• [WORK INSTRUCTIONS] Write out, word for word, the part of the listing below that opens with the line containing "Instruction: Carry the" and closes with the line containing "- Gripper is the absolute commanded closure", keeping both of those lines and adding no others.

• [TASK DATA]
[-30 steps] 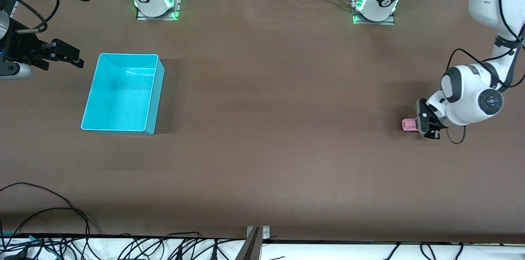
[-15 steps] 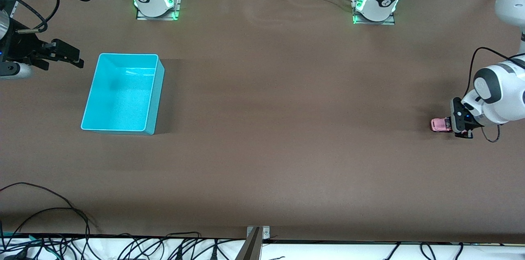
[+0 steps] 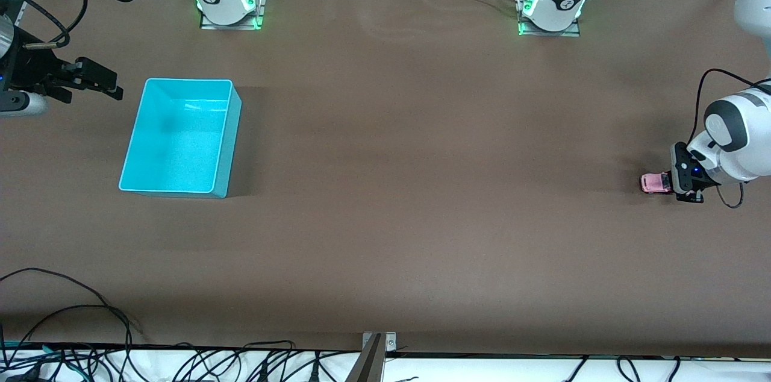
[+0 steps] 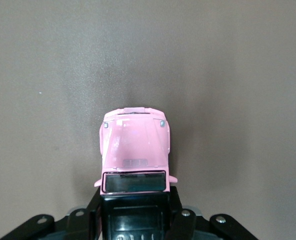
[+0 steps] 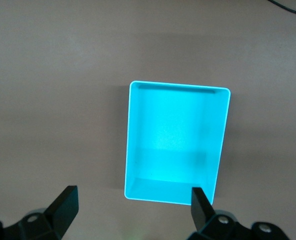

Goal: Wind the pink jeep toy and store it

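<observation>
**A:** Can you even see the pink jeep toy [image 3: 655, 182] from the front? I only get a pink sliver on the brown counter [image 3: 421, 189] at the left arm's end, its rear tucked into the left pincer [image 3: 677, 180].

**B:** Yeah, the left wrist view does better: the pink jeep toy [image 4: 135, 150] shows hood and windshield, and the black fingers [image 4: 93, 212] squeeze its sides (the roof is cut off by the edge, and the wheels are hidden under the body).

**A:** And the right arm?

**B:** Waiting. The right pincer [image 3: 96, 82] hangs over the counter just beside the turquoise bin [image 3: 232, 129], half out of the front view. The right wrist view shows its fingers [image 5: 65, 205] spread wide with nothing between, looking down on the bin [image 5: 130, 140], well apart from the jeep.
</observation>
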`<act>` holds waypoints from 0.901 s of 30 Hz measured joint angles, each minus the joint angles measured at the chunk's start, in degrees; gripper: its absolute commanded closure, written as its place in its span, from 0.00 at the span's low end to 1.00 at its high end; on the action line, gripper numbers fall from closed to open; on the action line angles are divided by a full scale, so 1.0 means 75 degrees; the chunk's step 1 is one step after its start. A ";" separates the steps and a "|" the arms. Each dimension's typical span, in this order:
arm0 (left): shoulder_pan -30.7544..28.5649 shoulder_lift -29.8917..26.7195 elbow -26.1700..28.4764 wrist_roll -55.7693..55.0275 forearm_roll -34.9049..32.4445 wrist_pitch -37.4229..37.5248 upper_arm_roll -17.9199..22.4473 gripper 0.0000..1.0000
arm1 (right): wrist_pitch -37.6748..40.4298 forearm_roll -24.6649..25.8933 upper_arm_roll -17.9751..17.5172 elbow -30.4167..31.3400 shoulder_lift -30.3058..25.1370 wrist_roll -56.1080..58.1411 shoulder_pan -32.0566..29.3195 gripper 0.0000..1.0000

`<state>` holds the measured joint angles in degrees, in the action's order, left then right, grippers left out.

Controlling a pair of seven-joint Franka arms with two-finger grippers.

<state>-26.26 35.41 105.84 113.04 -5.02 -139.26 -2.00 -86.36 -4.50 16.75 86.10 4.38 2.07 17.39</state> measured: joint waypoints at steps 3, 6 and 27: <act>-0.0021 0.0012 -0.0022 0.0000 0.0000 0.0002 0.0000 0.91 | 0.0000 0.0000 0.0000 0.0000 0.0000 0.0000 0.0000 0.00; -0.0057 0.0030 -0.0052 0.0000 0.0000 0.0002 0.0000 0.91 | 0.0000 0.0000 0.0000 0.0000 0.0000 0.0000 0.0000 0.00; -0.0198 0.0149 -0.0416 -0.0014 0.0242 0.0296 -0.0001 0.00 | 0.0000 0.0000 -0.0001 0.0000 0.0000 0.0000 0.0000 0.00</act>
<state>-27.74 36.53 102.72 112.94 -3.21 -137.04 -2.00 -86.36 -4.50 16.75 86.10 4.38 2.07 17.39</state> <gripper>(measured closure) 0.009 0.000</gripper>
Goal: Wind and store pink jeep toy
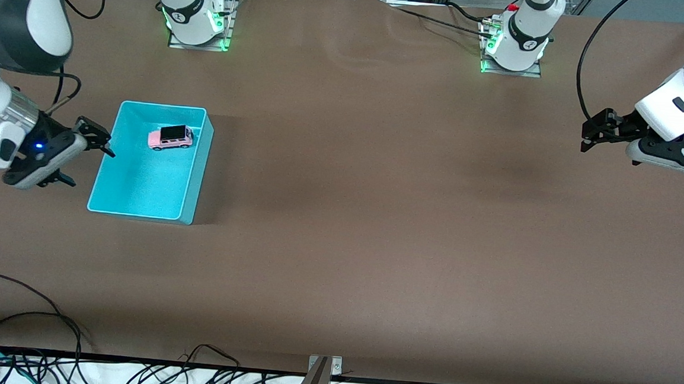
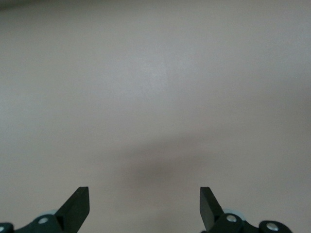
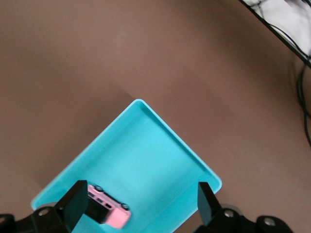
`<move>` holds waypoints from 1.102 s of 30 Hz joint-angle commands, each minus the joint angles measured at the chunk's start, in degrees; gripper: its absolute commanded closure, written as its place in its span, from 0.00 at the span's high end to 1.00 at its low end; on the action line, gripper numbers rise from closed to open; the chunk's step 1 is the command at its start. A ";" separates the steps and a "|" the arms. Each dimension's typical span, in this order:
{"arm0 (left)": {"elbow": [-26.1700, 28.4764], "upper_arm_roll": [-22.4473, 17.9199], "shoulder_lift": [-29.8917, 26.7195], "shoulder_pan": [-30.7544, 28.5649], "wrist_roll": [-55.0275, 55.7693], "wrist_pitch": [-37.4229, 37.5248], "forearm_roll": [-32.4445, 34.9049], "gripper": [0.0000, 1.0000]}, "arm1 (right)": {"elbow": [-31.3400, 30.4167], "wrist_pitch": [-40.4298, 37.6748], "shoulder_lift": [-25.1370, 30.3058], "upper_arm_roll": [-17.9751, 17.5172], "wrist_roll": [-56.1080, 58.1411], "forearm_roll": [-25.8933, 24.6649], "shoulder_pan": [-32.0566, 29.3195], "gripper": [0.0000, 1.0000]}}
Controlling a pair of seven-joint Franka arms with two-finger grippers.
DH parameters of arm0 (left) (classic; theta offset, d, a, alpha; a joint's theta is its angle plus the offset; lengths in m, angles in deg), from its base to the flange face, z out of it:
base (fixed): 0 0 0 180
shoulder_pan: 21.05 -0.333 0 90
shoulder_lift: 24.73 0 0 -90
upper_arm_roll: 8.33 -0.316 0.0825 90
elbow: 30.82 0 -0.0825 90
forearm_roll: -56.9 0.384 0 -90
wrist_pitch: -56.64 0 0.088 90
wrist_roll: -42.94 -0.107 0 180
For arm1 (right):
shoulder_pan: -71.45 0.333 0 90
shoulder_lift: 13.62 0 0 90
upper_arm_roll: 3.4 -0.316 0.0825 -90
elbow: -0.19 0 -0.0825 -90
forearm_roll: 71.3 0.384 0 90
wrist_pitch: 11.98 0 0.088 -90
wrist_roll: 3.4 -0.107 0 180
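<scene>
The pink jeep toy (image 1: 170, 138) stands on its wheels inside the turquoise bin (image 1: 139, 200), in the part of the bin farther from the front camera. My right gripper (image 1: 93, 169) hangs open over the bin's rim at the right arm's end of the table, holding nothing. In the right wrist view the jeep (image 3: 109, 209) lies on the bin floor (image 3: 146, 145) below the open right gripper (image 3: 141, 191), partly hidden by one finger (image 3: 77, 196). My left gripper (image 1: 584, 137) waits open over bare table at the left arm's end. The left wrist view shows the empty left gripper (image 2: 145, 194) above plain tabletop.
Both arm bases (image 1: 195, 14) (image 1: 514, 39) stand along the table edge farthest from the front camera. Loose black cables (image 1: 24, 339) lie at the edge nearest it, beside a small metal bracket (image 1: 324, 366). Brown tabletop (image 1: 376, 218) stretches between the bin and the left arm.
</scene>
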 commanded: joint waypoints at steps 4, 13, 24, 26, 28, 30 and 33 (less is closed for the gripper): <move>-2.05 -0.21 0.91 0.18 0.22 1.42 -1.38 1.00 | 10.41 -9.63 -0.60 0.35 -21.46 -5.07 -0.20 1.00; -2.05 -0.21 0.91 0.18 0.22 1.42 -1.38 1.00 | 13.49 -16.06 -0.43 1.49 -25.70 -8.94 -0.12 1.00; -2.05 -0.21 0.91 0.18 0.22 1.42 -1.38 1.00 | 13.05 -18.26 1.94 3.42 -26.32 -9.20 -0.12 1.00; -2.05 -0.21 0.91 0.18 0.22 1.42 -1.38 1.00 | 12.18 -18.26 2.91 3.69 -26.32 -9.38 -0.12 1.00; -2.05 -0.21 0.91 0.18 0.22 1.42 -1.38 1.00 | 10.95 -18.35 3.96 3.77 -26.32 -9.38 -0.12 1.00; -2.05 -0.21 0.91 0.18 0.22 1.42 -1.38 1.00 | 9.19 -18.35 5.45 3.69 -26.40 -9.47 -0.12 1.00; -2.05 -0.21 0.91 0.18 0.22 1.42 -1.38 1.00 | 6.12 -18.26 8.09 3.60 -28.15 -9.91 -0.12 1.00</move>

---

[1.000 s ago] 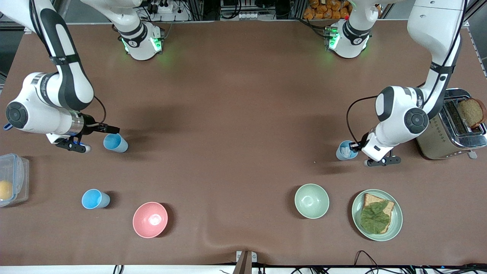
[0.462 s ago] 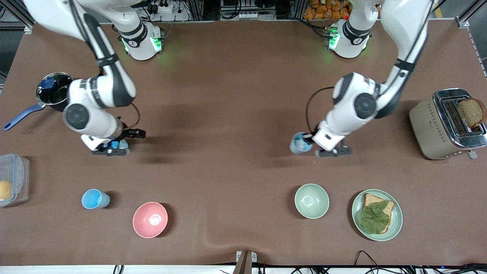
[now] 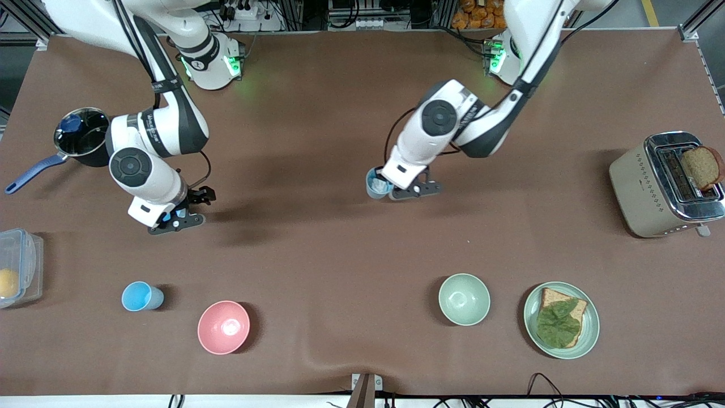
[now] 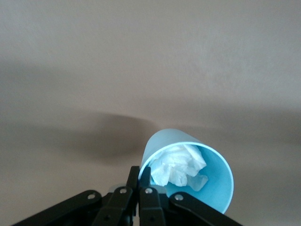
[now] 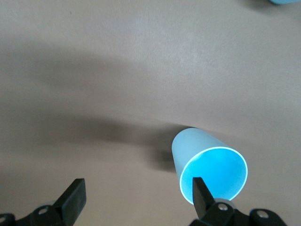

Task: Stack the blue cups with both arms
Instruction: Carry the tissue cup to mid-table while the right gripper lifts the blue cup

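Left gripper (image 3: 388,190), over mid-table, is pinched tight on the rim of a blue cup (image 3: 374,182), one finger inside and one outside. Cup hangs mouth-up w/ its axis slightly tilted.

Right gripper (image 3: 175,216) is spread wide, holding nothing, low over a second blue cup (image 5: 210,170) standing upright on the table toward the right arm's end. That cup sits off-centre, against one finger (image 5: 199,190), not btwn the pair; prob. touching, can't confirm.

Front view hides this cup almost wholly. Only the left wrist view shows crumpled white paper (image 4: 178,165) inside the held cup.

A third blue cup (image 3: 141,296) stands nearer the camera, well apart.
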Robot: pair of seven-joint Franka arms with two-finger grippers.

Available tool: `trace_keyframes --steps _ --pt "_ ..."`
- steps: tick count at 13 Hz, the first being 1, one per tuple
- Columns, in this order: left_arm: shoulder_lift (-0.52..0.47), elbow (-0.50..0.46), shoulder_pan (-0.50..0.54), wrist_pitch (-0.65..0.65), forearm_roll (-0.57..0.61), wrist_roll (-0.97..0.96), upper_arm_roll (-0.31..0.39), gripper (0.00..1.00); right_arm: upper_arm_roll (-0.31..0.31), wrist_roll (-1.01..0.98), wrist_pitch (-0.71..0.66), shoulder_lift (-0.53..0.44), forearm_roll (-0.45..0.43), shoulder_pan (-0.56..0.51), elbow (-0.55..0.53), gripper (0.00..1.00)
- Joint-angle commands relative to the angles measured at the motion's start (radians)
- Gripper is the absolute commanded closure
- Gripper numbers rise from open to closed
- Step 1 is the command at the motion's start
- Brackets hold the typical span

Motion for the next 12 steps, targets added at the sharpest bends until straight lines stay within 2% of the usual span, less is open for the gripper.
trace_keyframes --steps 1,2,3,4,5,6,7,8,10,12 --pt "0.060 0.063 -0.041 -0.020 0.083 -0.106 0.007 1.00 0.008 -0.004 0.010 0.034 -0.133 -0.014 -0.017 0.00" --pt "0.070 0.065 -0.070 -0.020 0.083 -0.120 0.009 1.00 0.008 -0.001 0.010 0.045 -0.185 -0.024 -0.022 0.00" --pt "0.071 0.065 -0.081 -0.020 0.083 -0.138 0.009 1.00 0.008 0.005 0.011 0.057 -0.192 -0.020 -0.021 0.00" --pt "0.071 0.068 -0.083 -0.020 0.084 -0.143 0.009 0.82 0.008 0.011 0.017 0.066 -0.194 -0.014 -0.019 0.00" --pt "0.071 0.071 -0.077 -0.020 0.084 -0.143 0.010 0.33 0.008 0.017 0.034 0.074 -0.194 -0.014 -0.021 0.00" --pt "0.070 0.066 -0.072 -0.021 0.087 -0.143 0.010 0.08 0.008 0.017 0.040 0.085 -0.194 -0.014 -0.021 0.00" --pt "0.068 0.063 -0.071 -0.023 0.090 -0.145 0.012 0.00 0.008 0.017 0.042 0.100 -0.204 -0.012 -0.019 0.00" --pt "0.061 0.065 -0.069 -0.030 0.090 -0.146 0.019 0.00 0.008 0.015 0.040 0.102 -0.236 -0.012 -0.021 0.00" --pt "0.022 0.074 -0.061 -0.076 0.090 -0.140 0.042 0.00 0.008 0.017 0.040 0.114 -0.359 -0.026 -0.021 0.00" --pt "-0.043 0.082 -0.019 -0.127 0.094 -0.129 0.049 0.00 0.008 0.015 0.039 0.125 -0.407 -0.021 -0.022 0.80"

• [EXERCISE OUTPUT]
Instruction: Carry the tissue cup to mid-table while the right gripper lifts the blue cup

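Left gripper (image 3: 388,190), over mid-table, is pinched tight on the rim of a blue cup (image 3: 374,182), one finger inside and one outside. Cup hangs mouth-up w/ its axis slightly tilted.

Right gripper (image 3: 175,216) is spread wide, holding nothing, low over a second blue cup (image 5: 210,170) standing upright on the table toward the right arm's end. That cup sits off-centre, against one finger (image 5: 199,190), not btwn the pair; prob. touching, can't confirm.

Front view hides this cup almost wholly. Only the left wrist view shows crumpled white paper (image 4: 178,165) inside the held cup.

A third blue cup (image 3: 141,296) stands nearer the camera, well apart.
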Robot: pair of seven-joint Franka arms with two-finger grippers.

Available tool: `trace_keyframes --steps _ --pt "_ ..."`
- steps: tick count at 13 Hz, the first being 1, one per tuple
- Columns, in this order: left_arm: shoulder_lift (-0.52..0.47), elbow (-0.50..0.46), shoulder_pan (-0.50..0.54), wrist_pitch (-0.65..0.65), forearm_roll (-0.57..0.61), wrist_roll (-0.97..0.96), upper_arm_roll (-0.31..0.39), gripper (0.00..1.00); right_arm: upper_arm_roll (-0.31..0.31), wrist_roll (-1.01..0.98), wrist_pitch (-0.71..0.66), shoulder_lift (-0.53..0.44), forearm_roll (-0.45..0.43), shoulder_pan (-0.56..0.51), elbow (-0.55..0.53), gripper (0.00..1.00)
- Joint-angle commands relative to the angles measured at the motion's start (radians)
- Gripper is the absolute commanded closure

This output requires nothing further.